校長あいさつ

 寒さが厳しくなるとともにコロナウイルス感染も拡大していて心配な状況となっています。そんな状況の中でも、本日無事に始業式が迎えられることを大変うれしく思っています。 みなさんも知っていると思いますが、関東では非常事態宣言が出される状況のようです。愛知県の医療機関の状況も決して予断を許す状況にはありません。3学期も一人一人が感染防止への意識を強くもって生活してください。 さて、2021年新しい年がスタートしました。みなさんはどんな新年を迎えたことでしょうか。ステイホームが叫ばれる中で様々制約をうけながら今年一年どんな年にしたいか目標を立てたことだと思います。その目標に向かって努力し続ける一年であってください。  受験勉強している3年生の皆さんには申し訳なかったのですが、私は、お正月は箱根駅伝を見て感動したり、気持ちを新たにする刺激をもらったりしていました。箱根駅伝は東京から箱根までを2日かけて往復し、約200kmの道のりを1日目5人、2日目5人の合計10人で、たすきを渡して約11時間かけて速さを競う壮大なリレー形式の競技です。テレビ、ラジオなどでも生中継され、正月の風物詩として有名です。 今年、1日目箱根までの往路優勝は創価大学、2日目東京までの復路優勝は青山学院大学でした。そして、二日間合計の総合優勝したのは、駒澤大学でした。テレビや新聞、ネットなどの報道では、最終10区で駒澤大の石川選手が3分19秒の差を逆転し二位創価大に51秒の差をつけて優勝したことが大きく取り上げられていました。皆さんも少しは見たり聞いたりしたのではないでしょうか。 10区の大逆転は大きな印象を与えていますが、はじめに説明したように約200kmを2日かけ10人でたすきをつなぐリレーです。駒澤大学が優勝できたのは10人の選手の努力の結果です。11時間近く走って、一位と二位の差が51秒、1人にしてみれば約5秒の速さの違いだけなのです。

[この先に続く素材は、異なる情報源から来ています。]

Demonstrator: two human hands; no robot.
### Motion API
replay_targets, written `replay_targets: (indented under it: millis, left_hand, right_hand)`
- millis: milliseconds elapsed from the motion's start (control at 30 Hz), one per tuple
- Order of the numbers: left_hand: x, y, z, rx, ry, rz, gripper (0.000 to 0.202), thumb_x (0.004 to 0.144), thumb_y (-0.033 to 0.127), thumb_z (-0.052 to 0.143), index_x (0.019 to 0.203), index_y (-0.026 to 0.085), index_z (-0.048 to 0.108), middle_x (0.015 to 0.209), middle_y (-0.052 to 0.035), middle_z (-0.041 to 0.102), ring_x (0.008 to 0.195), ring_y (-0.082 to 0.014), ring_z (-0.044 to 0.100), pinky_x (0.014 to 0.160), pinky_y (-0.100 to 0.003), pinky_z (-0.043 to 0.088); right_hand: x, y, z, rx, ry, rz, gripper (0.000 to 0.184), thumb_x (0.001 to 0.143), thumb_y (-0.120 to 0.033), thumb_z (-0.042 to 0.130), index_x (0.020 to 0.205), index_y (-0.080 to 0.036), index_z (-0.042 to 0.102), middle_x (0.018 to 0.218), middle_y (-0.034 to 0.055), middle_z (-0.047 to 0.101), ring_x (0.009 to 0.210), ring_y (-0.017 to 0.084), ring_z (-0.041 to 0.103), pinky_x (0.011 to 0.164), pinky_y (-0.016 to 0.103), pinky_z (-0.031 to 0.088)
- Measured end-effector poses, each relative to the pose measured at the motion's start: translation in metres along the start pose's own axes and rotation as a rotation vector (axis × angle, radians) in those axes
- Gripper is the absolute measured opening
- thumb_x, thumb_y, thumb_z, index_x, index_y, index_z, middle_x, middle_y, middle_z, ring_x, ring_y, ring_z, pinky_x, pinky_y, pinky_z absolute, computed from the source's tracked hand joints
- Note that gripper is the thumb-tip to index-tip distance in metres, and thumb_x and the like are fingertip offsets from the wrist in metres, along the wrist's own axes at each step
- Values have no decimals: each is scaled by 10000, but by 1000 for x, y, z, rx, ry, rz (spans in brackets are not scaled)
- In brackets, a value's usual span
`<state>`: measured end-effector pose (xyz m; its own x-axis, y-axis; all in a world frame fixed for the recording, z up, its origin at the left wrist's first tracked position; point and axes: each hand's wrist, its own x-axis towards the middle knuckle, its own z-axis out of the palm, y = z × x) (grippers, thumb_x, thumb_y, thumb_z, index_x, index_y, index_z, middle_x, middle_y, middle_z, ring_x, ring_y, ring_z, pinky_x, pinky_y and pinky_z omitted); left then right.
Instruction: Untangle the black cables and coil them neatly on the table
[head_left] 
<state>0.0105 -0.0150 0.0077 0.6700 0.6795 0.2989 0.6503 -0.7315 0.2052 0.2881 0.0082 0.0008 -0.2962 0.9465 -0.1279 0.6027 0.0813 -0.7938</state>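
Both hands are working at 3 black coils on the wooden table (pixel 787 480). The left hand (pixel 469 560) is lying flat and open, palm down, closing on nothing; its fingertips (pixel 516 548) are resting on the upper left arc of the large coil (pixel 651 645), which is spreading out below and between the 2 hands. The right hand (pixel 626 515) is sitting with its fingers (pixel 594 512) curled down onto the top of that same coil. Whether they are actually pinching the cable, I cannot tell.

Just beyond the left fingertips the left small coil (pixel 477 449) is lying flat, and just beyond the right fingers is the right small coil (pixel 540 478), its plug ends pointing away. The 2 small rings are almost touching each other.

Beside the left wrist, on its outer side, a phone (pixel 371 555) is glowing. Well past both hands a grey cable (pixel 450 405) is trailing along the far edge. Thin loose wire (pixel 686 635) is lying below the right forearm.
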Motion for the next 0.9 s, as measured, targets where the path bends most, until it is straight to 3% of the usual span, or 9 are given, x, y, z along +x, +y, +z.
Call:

最終10区の石川選手が3分19秒差をひっくり返したのはたまたまそのタイミングが10区の20km付近であっただけで、もしかしたら走順が違っていたら他の区間でこの逆転は起きていたのかもしれません。いずれにしても10人の並々ならぬ努力の積み重ねが一人あたり約5秒、10人で51秒の差を生み出しての総合優勝という形に現れたのだと思っています。 これまでの自分の生活で見てみると、例えばテストの前日に夜遅くまで一夜漬けの勉強をしてみたり、大会の前に延長練習をしてみたりと、やらないよりはいいかもしれないけれど付け焼き刃のようなことでごまかしてきたのではないだろうかと反省するばかりです。その時、その時の一瞬の結果を求めるのでなく、最終的な目標に向かって日々少しずつ努力することが、大事な結果を左右するときの差に繋がるんだろうという思いになりました。 今年は、あと10分本を読もう。あと1件調べ物をしよう。あと1分筋トレをしよう。あと10回素振りをしよう。そんな積み重ねができる自分でいようと思っています。みなさんも自分の目標に向かって努力し続ける一年であってください。 今年も、さまざまな制約のある学校生活となりそうですが、今年には今年にしかできない学校生活があります。その限られた制約の中で充実した日々を送れるように頑張っていきましょう。